Following an interview the interview committee,  the probationary member of the BROWNDALE FIRE CO. NO. 1 will meet the following requirements within one calendar year to meet the requirements of  full membership in the BROWNDALE FIRE CO. NO. 

1.  Within 2 weeks of appointment, meet with Fire Chief or his designated person for tour of equipment, apparatus, and discussion of goals and objectives of Fire Suppression Division of the Fire Company.

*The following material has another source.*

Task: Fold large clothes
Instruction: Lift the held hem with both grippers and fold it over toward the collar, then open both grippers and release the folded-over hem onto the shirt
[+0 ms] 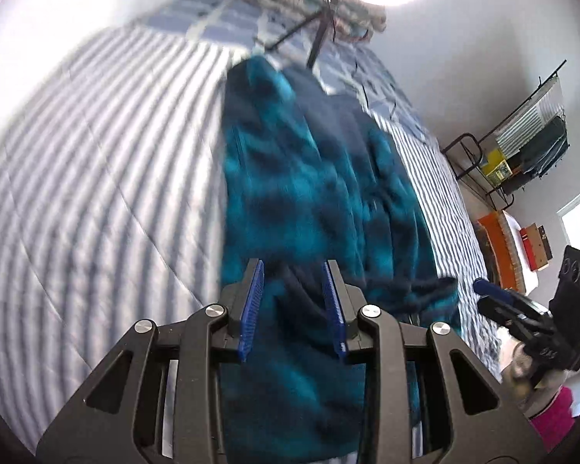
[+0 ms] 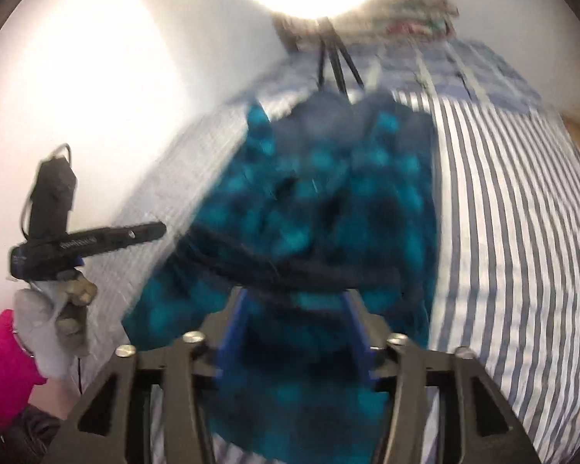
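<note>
The teal-and-navy garment (image 1: 313,178) lies lengthwise on the striped bed cover (image 1: 108,178), stretching ahead of both grippers and under their fingertips, so a fold looks just laid. The left gripper (image 1: 294,309) stands part open over the near hem, pressing on nothing, and the right gripper (image 2: 295,328) also gapes empty (its view is blurred). Next, each needs a fresh grip on an edge for another fold.

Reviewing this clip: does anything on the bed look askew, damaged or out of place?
Nothing looks damaged or spilled. The teal and navy plaid garment lies bunched and creased on the striped bedspread, its dark hem twisted into a ridge, as expected mid-fold. Motion blur hides finer detail.
</note>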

2.  Within 2 weeks of appointment, meet with President or his designated person for tour of building, grounds, and discussion of goals and objectives of Administrative Division of the Fire Company.  Items in this category may include, but not be limited to, meetings, work parties, fund raising, houseman, etc.

3. Houseman
Take Houseman duties 4 times within the first year of membership.

4. Fund Raising Affairs
Attend at least 75% of the activities regarding fund raising.  These include Comedy Club, Annual Raffle, BBQ's and, Auctions.
ACTIVITIES INCLUDE SET UP AND TEAR DOWN FOR THE ABOVE MENTIONED AFFAIRS. 

5. Training:
5a: Successfully complete state accredited IST  and Essentials o Firfightig within first year.

5b: Attend 75% of local in house training provided by Browndale Fire Company.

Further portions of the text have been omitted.